Abstract

The dominant narrative of Israeli nationalism is based on a foundational tension. On one hand, Zionism was motivated by a desire to create a new category of Jewish personhood that would be distinct from its European counterpart. Yet, on the other hand, normative Israeli identity has never been conceptualised as a fully “Middle Eastern” category. Rather, cultural and historical links to Europe have been strategically deployed to sustain and legitimate pervasive systems of social stratification and marginalisation that exist both within Jewish Israeli communities as well as between Jewish Israelis and Palestinians. In this paper, we describe how Arisa, a queer Israeli music group, critiques this dominant Eurocentric imagining of Israeli identity.

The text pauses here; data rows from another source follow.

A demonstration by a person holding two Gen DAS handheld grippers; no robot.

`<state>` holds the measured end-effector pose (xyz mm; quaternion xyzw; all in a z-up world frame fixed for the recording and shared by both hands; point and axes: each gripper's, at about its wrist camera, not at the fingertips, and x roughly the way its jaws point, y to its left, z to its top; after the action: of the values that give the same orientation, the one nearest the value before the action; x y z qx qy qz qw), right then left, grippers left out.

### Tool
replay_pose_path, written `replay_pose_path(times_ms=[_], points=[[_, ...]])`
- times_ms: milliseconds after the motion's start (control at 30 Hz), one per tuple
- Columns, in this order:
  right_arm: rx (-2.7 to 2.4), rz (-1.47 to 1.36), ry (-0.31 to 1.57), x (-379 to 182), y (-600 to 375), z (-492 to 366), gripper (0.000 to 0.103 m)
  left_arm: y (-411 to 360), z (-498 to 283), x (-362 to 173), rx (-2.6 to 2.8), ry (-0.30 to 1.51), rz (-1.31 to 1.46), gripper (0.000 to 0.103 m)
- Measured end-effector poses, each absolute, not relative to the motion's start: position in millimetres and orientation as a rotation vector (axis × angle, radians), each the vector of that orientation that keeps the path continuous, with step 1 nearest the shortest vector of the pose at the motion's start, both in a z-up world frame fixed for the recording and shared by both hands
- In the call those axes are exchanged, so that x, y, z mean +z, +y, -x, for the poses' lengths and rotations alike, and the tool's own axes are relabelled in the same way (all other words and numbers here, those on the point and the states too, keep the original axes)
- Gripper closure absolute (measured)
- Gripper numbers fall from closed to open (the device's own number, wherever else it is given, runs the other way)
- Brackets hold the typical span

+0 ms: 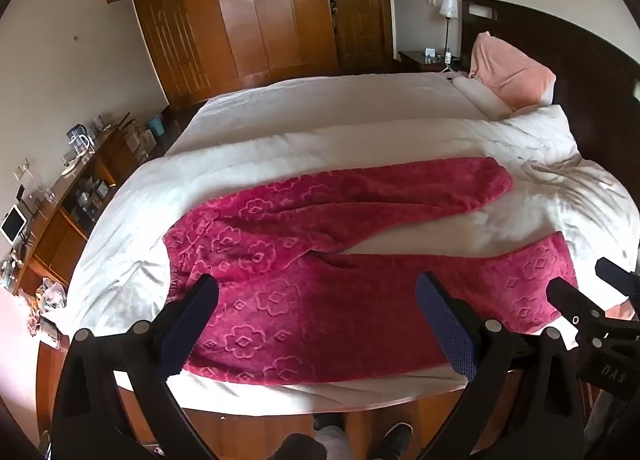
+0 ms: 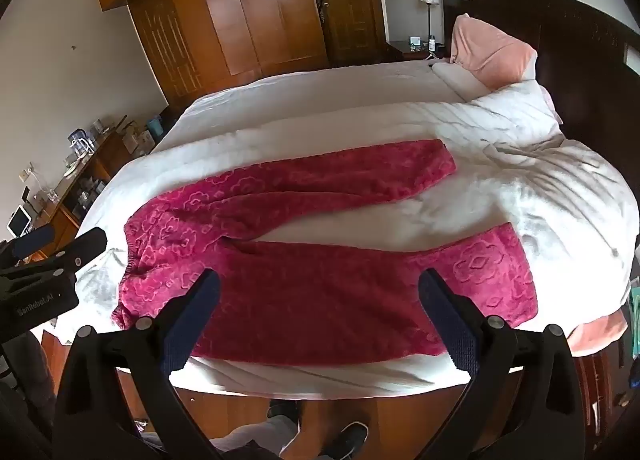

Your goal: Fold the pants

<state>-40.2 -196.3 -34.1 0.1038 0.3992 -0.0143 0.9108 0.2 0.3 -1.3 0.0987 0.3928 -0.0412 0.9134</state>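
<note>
Magenta fleece pants (image 1: 320, 260) with a raised flower pattern lie flat on the white bed (image 1: 320, 116), waistband to the left, both legs spread apart toward the right. They also show in the right wrist view (image 2: 304, 260). My left gripper (image 1: 316, 300) is open and empty, held above the near leg by the waist. My right gripper (image 2: 320, 296) is open and empty, above the near leg's middle. The right gripper's fingers (image 1: 576, 296) show at the left view's right edge. The left gripper's fingers (image 2: 80, 248) show at the right view's left edge.
A pink pillow (image 1: 512, 72) leans on the dark headboard (image 1: 580, 60) at the far right. A rumpled white duvet (image 2: 560, 164) lies right of the pants. A cluttered wooden sideboard (image 1: 60, 196) stands left. A wardrobe (image 1: 240, 12) is behind. The person's feet (image 2: 320, 432) stand on the wooden floor.
</note>
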Motion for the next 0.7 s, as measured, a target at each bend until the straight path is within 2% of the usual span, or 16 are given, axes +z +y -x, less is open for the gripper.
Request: replay_pose_path(times_ms=[700], points=[[-0.010,-0.251,0.866,-47.4,-193.3,46.9,0.003,10.1,4.0,-17.1,-0.067,0.881,-0.180,0.005]])
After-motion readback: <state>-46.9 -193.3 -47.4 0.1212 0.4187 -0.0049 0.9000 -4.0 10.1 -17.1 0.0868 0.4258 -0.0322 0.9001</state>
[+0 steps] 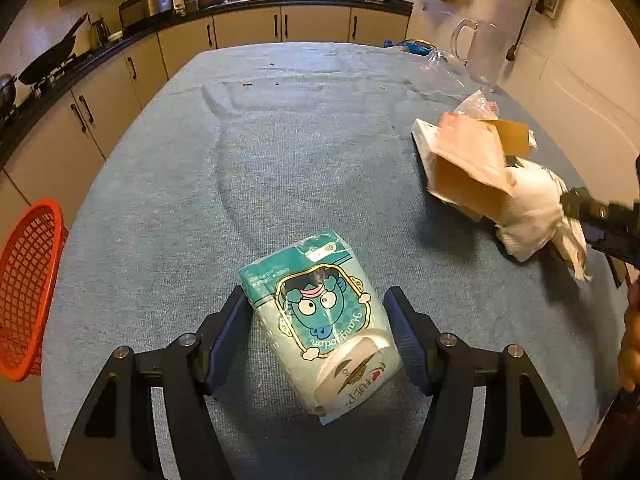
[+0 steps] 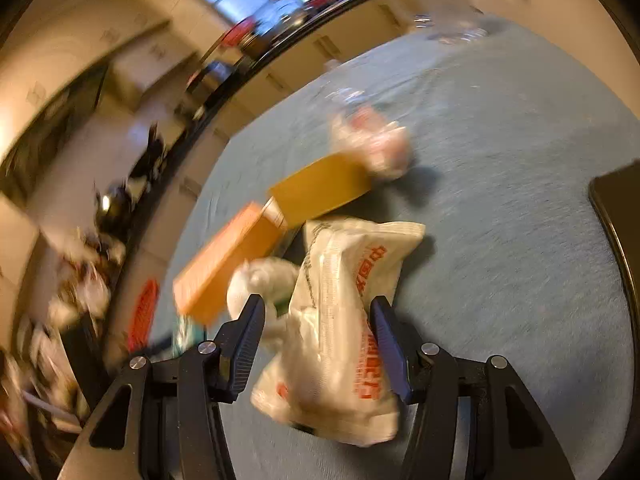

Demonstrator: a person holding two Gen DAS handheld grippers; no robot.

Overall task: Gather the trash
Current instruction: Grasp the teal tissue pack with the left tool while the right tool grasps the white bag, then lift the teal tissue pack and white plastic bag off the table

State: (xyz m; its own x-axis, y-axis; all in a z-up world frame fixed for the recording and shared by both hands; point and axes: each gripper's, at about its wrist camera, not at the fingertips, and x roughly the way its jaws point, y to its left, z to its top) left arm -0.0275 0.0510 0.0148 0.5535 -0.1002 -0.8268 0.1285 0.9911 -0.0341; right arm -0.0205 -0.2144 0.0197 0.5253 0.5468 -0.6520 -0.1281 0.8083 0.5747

Drawing on developments in the study of mediatised performance, we examine a promotional music video that Arisa released in 2014. We illustrate how in the video Arisa parodies normative conceptualisations of Israeli authenticity and the gendered, sexual and ethnic stereotypes that undergird them. At the same time, we demonstrate how Arisa’s critique functions by reinscribing tropes of (Jewish) Israeli exceptionalism, thus feeding into dominant discourses of Israeli homonationalism. In the paper, we discuss the complex intersections between these two aspects of Arisa’s performance as they relate to the politics of mediatised performance more generally.